**Work to complete:** Wherever the string "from" shows up in the material below, copy that line.

**Data block:**

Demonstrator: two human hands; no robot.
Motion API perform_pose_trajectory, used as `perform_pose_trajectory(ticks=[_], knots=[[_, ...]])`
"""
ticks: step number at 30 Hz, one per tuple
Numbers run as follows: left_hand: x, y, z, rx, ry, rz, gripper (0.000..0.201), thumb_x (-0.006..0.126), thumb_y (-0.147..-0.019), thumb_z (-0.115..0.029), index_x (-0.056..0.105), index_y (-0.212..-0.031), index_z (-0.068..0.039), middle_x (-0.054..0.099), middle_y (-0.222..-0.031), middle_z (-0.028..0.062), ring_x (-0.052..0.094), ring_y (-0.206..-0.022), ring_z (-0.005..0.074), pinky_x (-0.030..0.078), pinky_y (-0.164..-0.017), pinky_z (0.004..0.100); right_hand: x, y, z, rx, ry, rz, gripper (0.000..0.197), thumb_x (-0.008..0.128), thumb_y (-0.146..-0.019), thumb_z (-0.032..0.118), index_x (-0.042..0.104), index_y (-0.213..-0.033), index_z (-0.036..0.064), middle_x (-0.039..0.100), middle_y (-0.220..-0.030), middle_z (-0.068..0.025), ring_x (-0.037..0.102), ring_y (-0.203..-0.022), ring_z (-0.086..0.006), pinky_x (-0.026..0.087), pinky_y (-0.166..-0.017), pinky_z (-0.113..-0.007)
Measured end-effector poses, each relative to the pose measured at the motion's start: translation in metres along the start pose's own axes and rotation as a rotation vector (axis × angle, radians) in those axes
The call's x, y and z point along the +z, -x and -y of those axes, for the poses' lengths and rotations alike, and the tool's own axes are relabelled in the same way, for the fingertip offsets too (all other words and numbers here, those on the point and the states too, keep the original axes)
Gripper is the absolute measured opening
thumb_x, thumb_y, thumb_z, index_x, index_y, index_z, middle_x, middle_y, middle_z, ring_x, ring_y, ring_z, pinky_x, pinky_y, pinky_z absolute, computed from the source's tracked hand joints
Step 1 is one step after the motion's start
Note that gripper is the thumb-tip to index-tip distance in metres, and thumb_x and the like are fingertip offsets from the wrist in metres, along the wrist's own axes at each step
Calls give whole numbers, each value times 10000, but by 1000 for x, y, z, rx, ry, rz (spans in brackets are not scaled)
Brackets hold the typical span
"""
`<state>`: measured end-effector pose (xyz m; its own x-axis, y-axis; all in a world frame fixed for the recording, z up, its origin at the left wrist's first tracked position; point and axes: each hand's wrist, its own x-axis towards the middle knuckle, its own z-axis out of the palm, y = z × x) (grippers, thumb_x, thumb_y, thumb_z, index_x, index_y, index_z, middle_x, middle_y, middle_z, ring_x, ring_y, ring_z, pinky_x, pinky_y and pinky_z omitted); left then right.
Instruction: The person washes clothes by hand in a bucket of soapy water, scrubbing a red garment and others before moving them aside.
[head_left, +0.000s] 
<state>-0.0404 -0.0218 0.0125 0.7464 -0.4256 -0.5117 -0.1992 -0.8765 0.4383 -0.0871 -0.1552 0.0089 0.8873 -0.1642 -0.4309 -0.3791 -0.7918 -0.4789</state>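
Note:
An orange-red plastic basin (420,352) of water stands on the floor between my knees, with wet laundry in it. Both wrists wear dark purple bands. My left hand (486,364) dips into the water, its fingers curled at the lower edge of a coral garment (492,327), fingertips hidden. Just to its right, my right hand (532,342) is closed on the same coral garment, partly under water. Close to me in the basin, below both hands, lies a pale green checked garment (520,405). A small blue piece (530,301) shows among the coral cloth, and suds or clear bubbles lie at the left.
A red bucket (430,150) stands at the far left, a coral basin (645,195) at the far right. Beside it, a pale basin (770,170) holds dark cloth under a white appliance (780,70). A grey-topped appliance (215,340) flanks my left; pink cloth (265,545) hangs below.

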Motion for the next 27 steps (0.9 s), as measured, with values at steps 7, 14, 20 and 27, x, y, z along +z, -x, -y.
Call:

**Response area:**
thumb_x, thumb_y, thumb_z, index_x, index_y, index_z, middle_x, middle_y, middle_z, ring_x, ring_y, ring_z, pinky_x, pinky_y, pinky_z absolute, computed from the source's tracked hand joints
Note that gripper is the thumb-tip to index-tip distance in metres, and thumb_x and the like are fingertip offsets from the wrist in metres, along the wrist's own axes at each step

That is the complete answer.